MELHOR DISTRIBUIÇÃO - Nos países
que adotaram a optometria, percebeu-se uma melhor
distribuição desses profissionais em regiões longínquas
e de difícil acesso. Isto facilitou o atendimento da
população, principalmente a menos favorecida.
Atualmente, existe 01 oftalmologista para cada 60.000
habitantes no Norte do Brasil, evidenciando a falha no
modelo visual brasileiro.
AUMENTO DA DEMANDA OFTALMOLÓGICA -
Realizando o atendimento primário da visão, os
optometristas encaminham os pacientes portadores de
doenças aos oftalmologistas e estes poderão dedicar-se
integralmente às questões patológicas visuais, para as
quais foram preparados.
POPULAÇÃO MAIS BEM ATENDIDA - A
optometria segundo a Organização Mundial da Saúde é a
responsável pelo atendimento primário da visão. Sua
eficácia é comprovada, inclusive no Brasil, apesar de
forte oposição. Nos EUA existe uma força de 34.000
optometristas e 18.000 oftalmologistas, para atender
toda a demanda visual daquele País. Os dados e a
situação visual da América do Norte atestam que as
soluções dos problemas visuais passam, obrigatoriamente,
pela ciência da optometria.
Numa pesquisa sobre qualidade da
visão, a estatística aponta que O Brasil conta hoje
cerca de cento e setenta refrativos milhões
(170.000.000) de habitantes. Destes, perto de noventa e
seis milhões (96.000.000) de pessoas apresentam erros
como: miopia, hipermetropia, astigmatismo e presbiopia
(vista cansada). Dos noventa e seis milhões (96.000.000)

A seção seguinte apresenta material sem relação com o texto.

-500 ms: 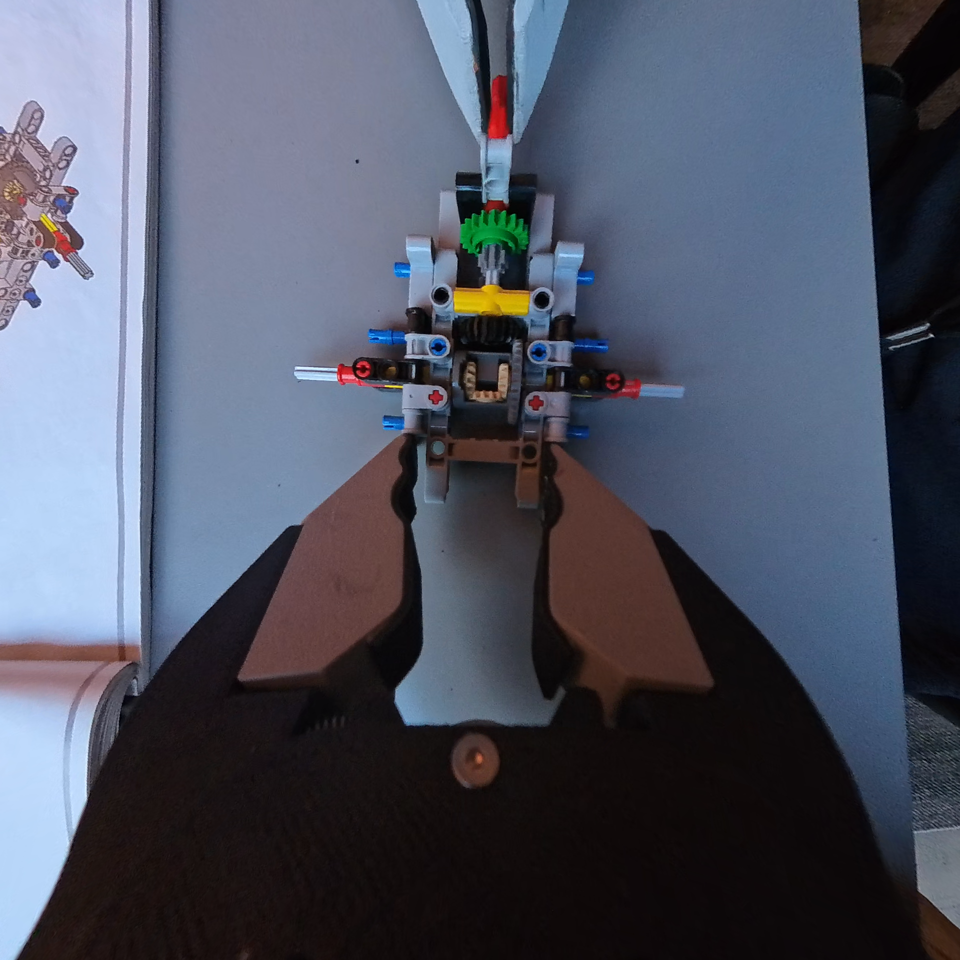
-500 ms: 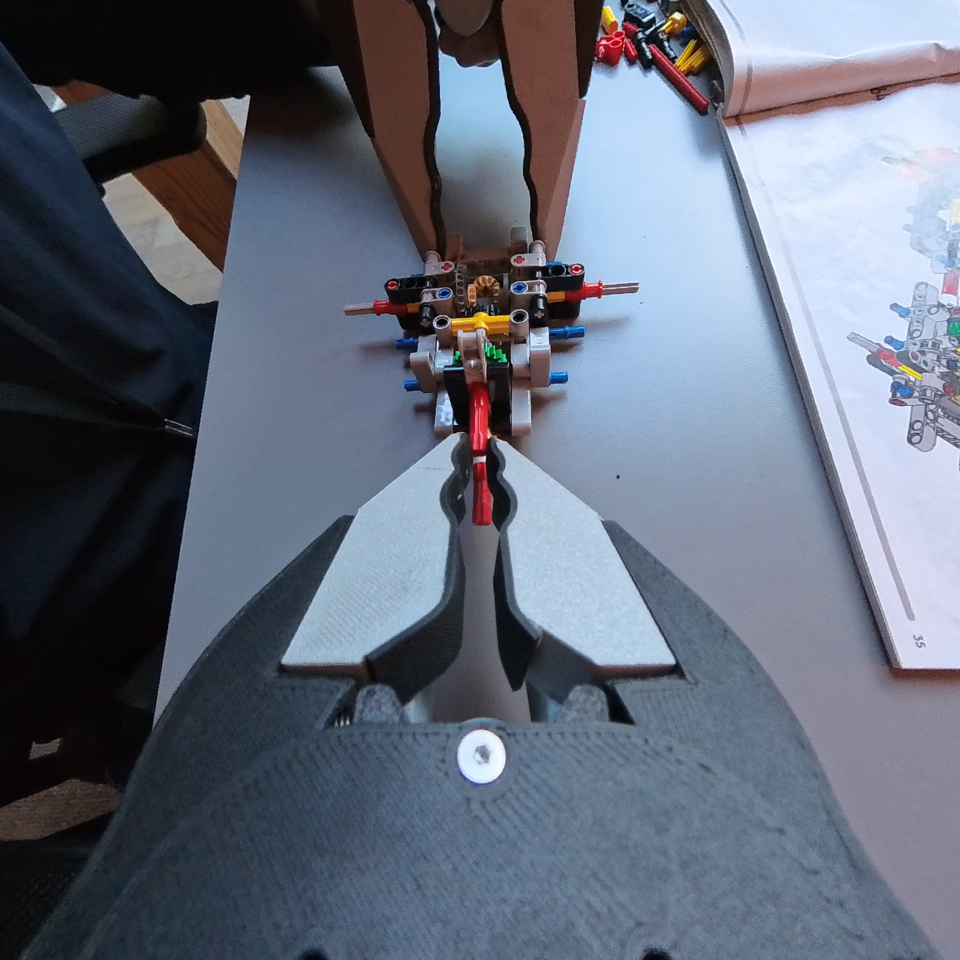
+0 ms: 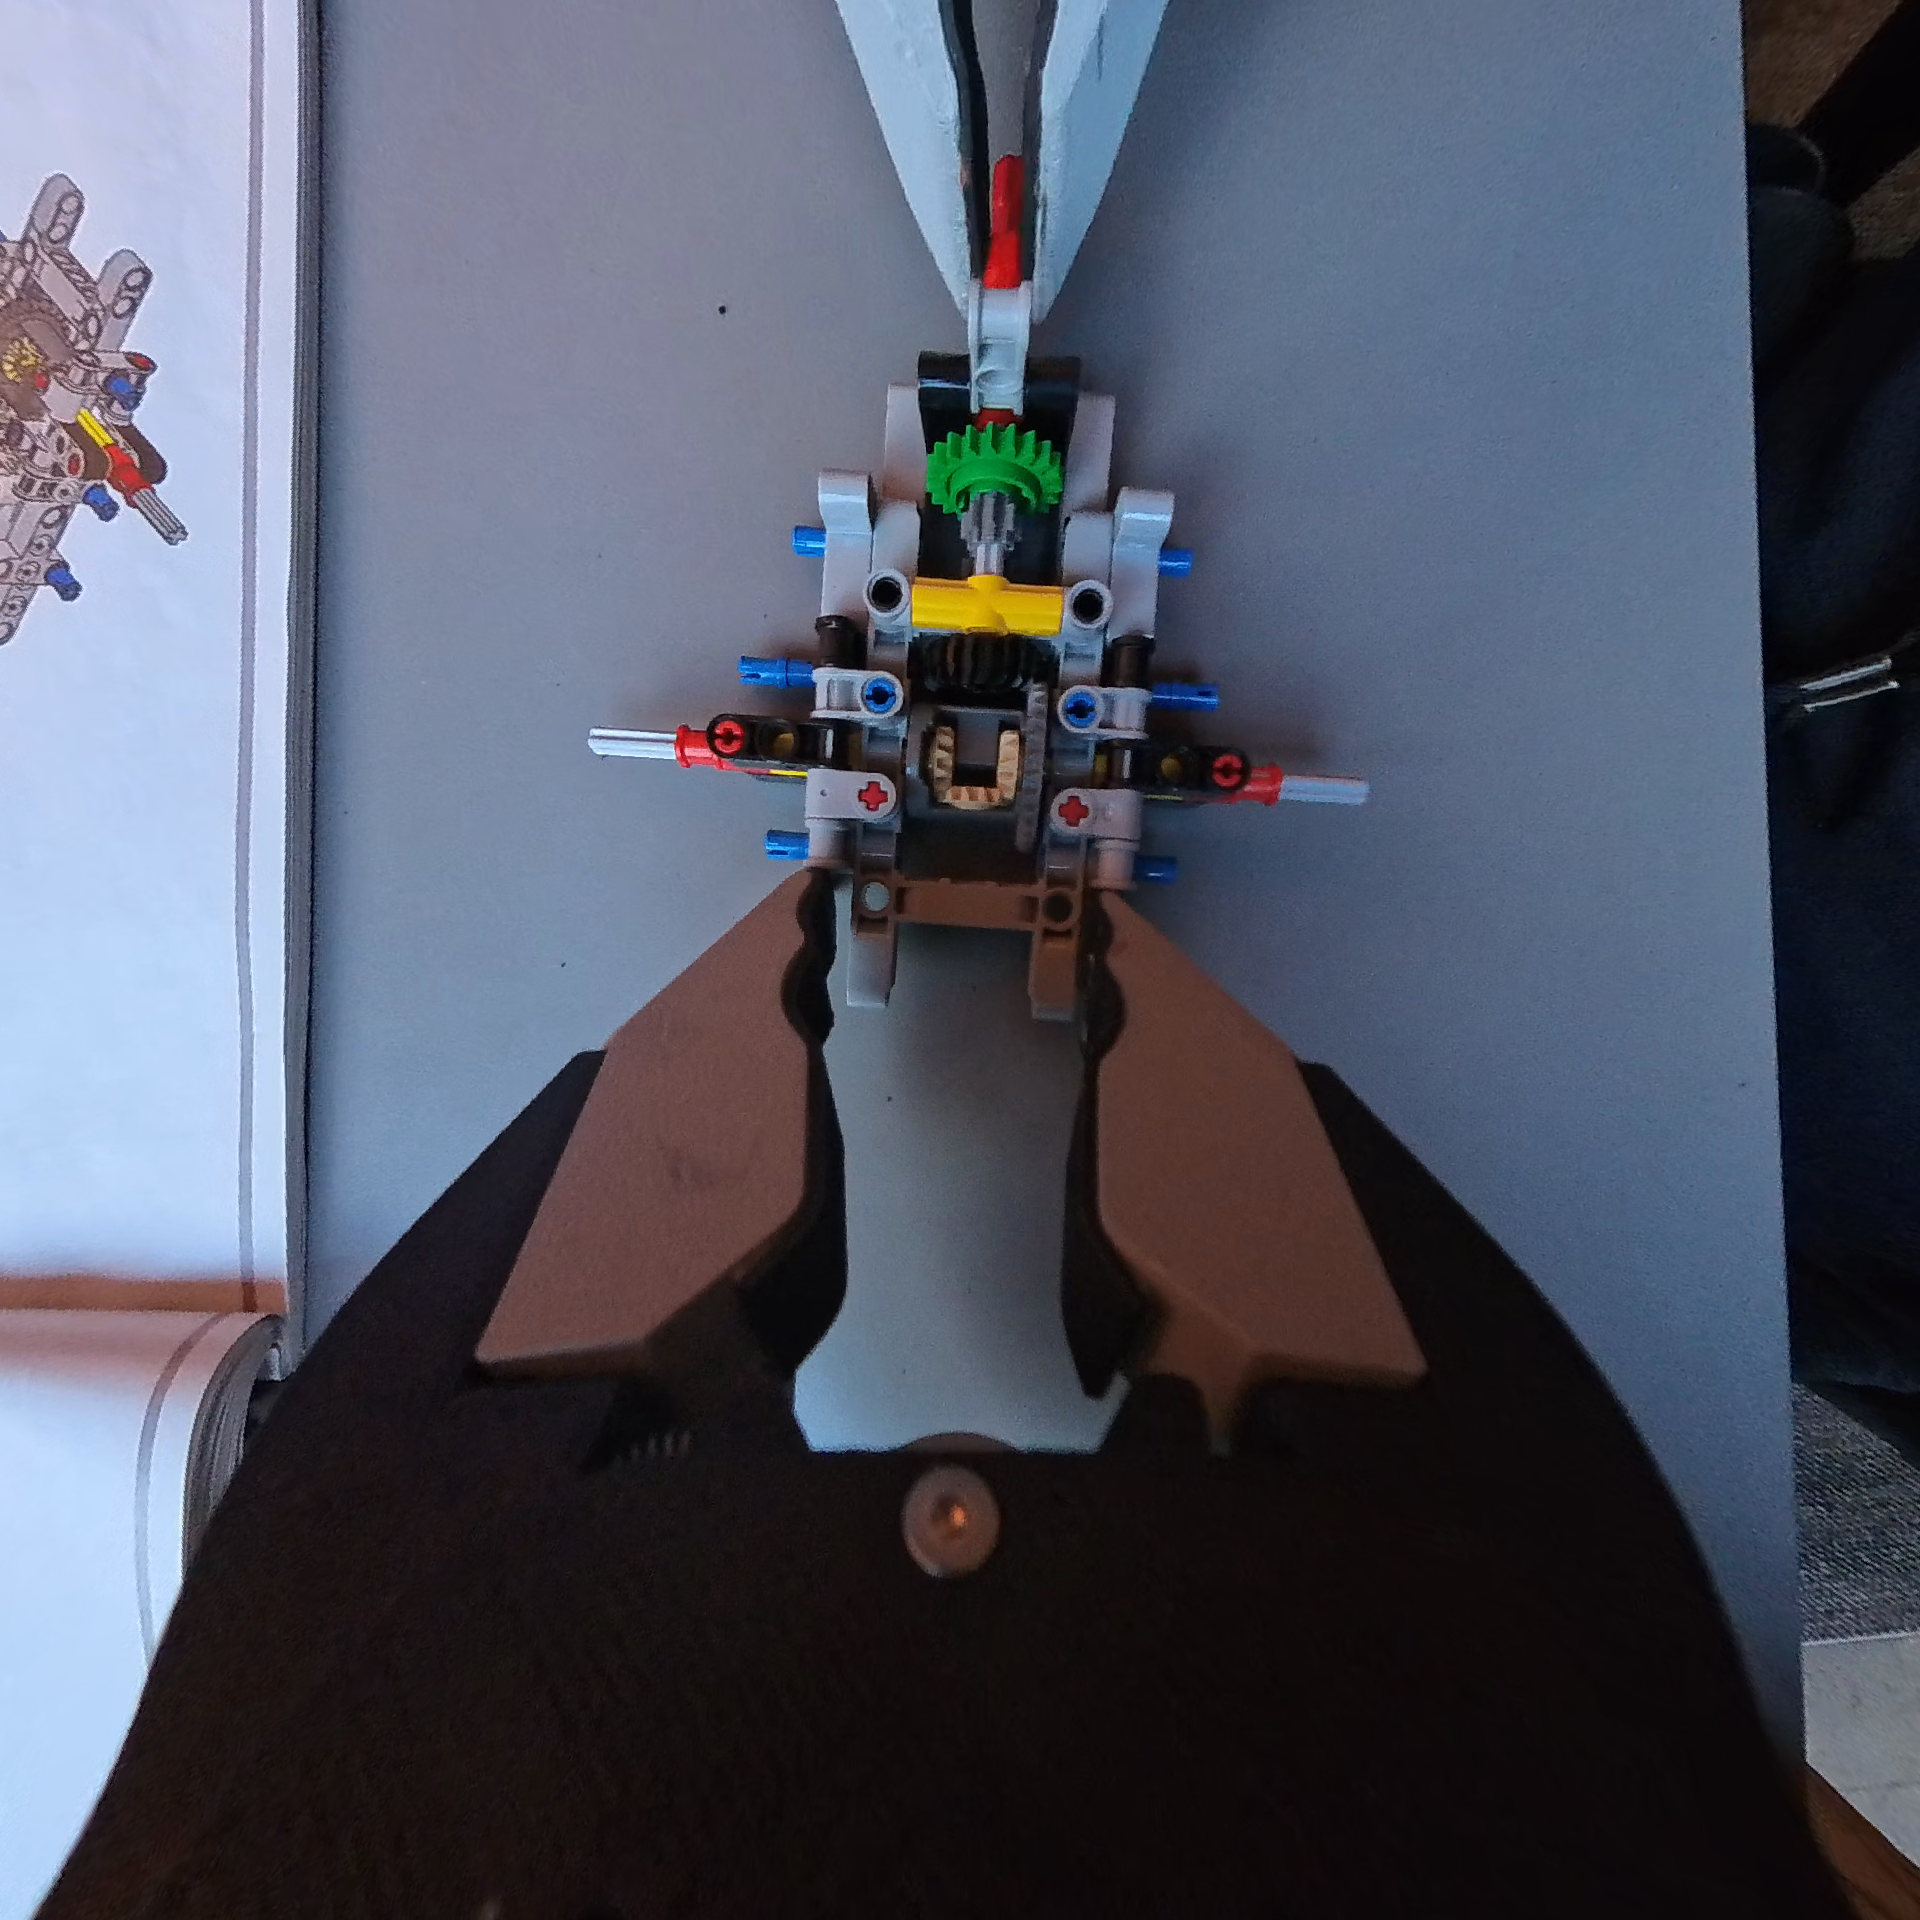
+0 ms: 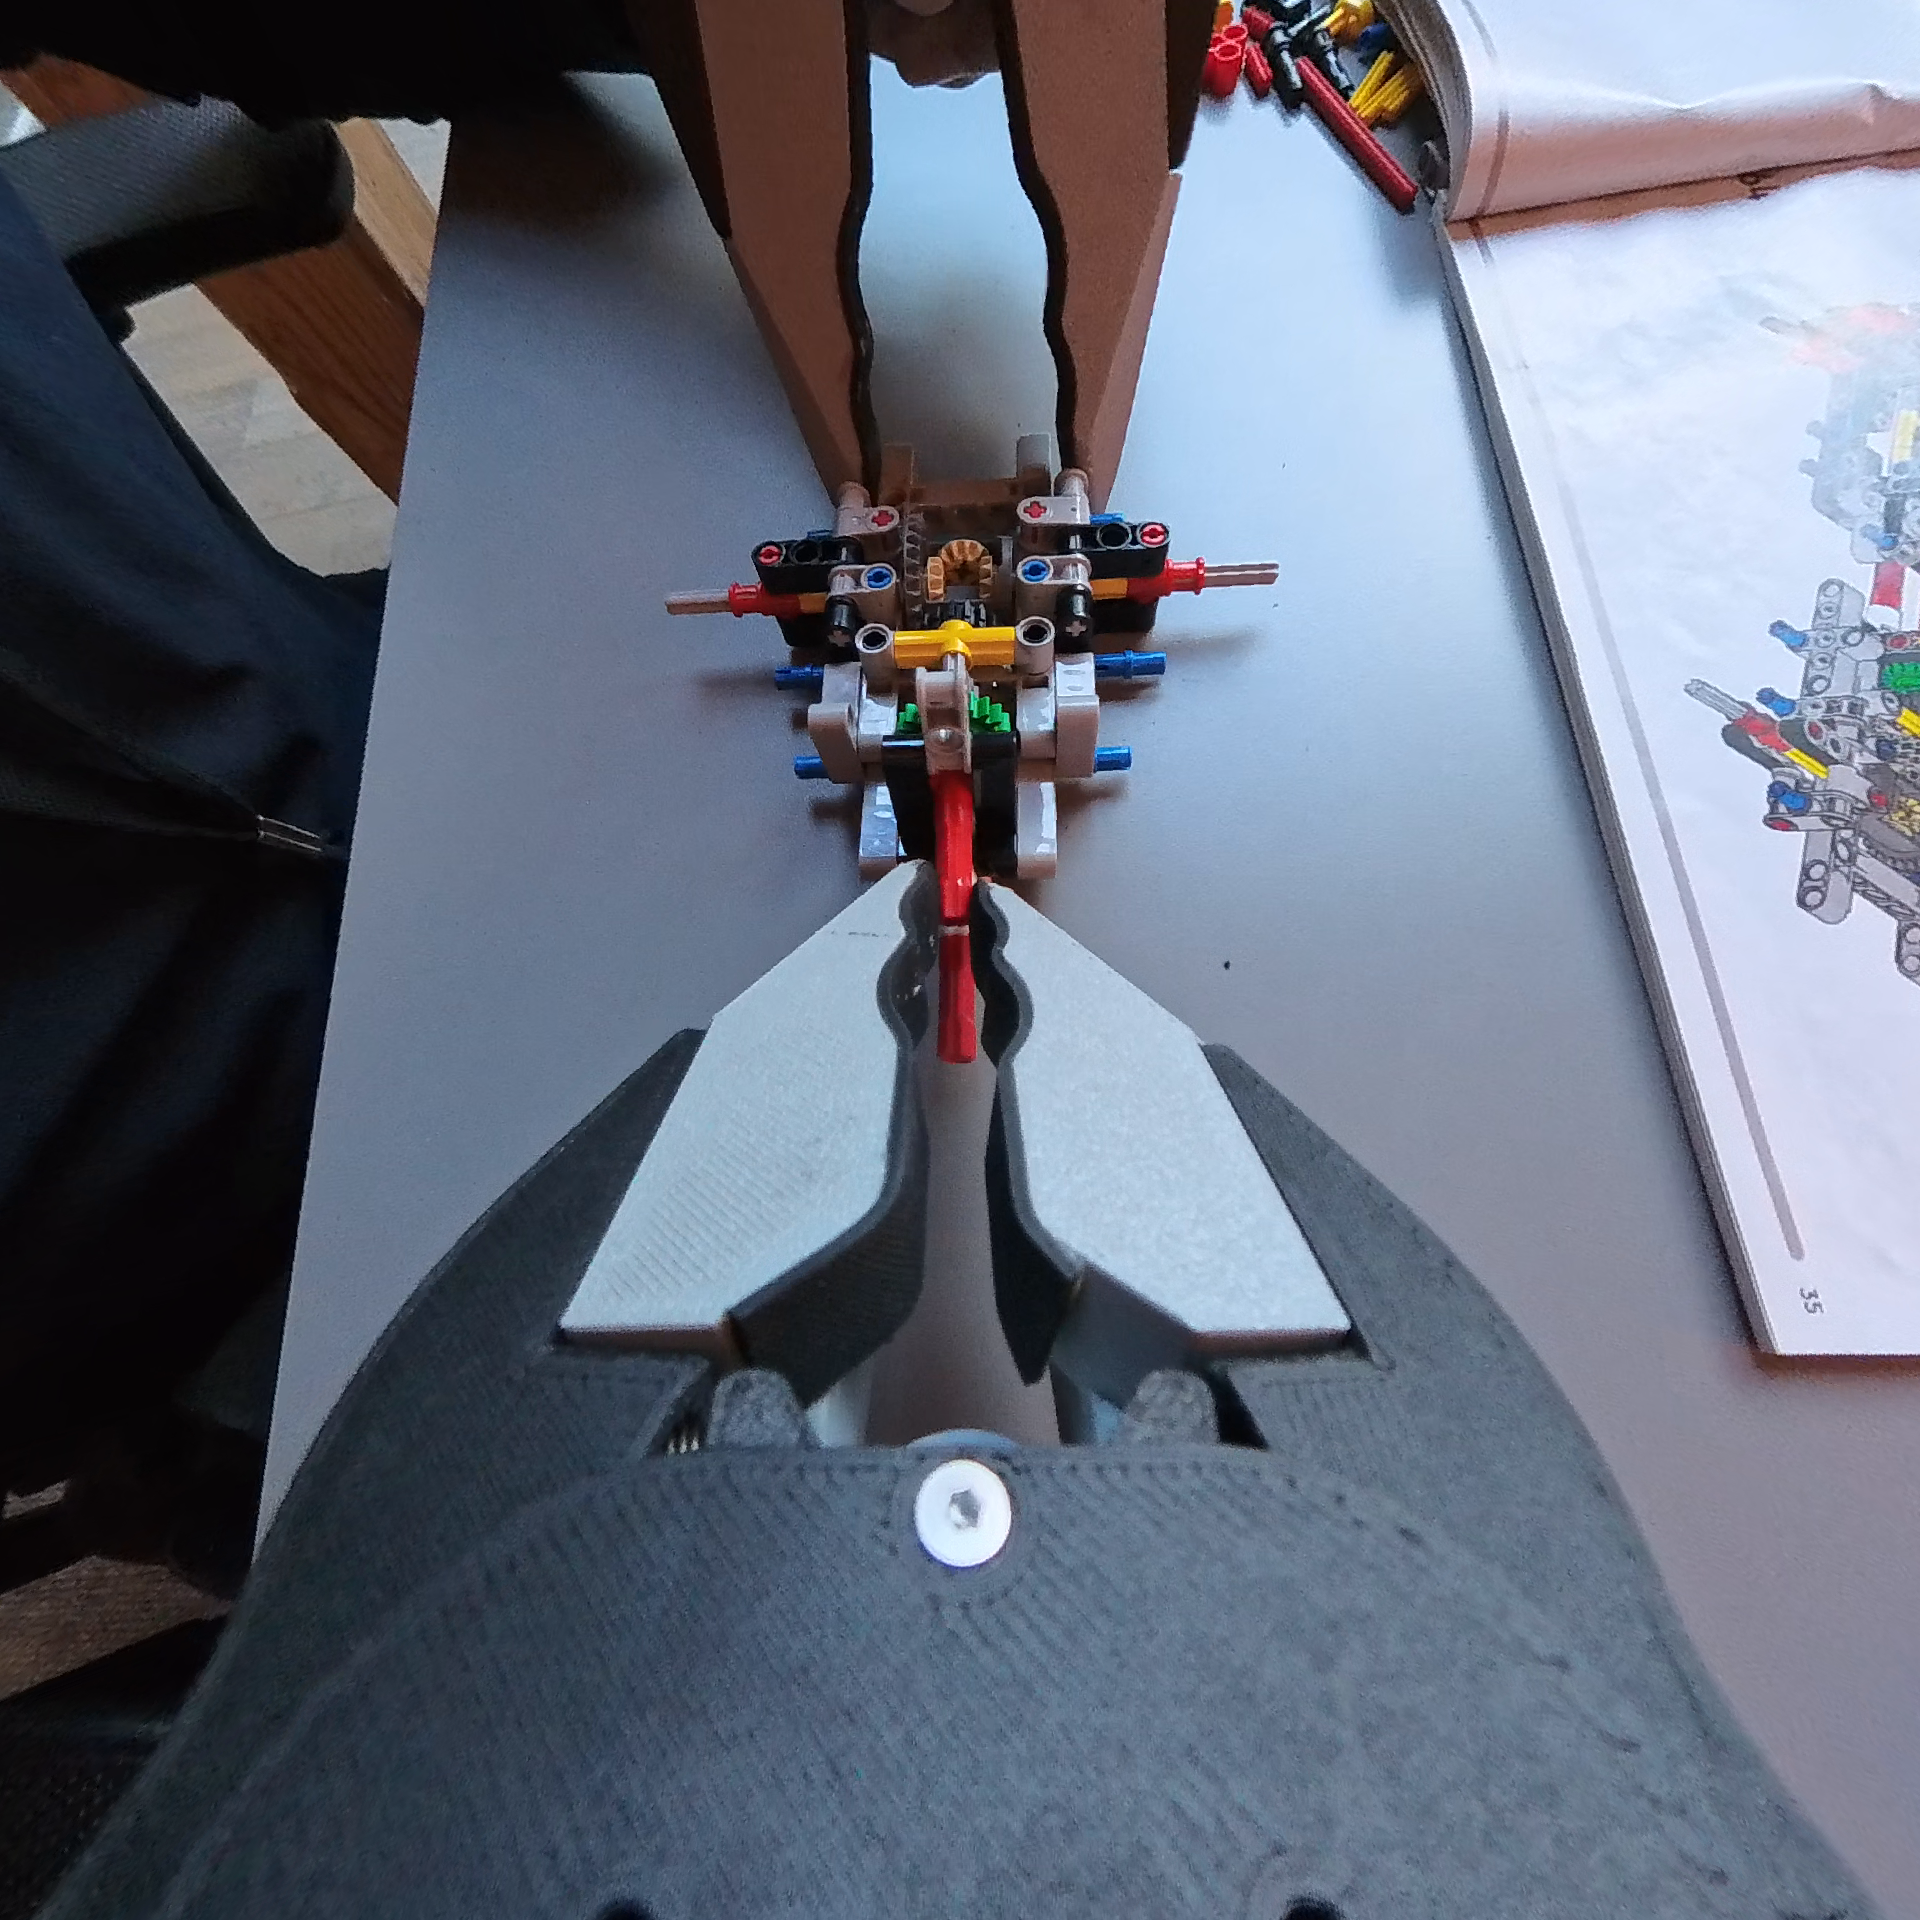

de necessitados de correção visual, apenas dezenove
milhões (19.000.000) conseguem compensar suas
dificuldades visuais. (Fonte:
www.filadelfianet.com.br/PatoBranco/o_que_e.htm
) – Acesso em 12-04-05.
Aproximadamente setenta e sete
milhões (77.000.000) de brasileiros não estão enxergando
adequadamente, neste momento, por falta de um simples
par de óculos. Apesar de triste, é fácil concluir que
são os menos favorecidos que se encontram nessa
situação.
O Óptico-optometrista, como
avaliador primário da função visual, pode mudar esse
quadro, resgatando a qualidade visual de nossos irmãos
brasileiros, principalmente os menos favorecidos que são
os mais prejudicados, universalizando o bem estar
visual.
Para finalizar, tais embates são
oportunos pois induz a sociedade a romper com o
paradigma da "normose" e procurando alternativas.
Categorias em crise, não é só privilégio de quem "cuida"
da visão. Muitos biólogos não admitem que professores
licenciados em Biologia tenham o registro no Conselho
Regional de Biologia. A medicina oriental chinesa (vê o
corpo como uma "totalidade" – leitura holística) ainda
sofre com o preconceito de médicos da cultura ocidental
com uma visão cartesiana, fragmentada e mecanicista, no
qual, a visão humana, é apenas competência do médico
oftalmologista. Nesse "fogo" cruzado, a sociedade mais
uma vez sai perdendo e, como sempre, assiste de
"camarote", outorgando poderes para políticos que,
muitas vezes esquecem da função social dos profissionais
da saúde, sob o prisma da multidisciplinaridade.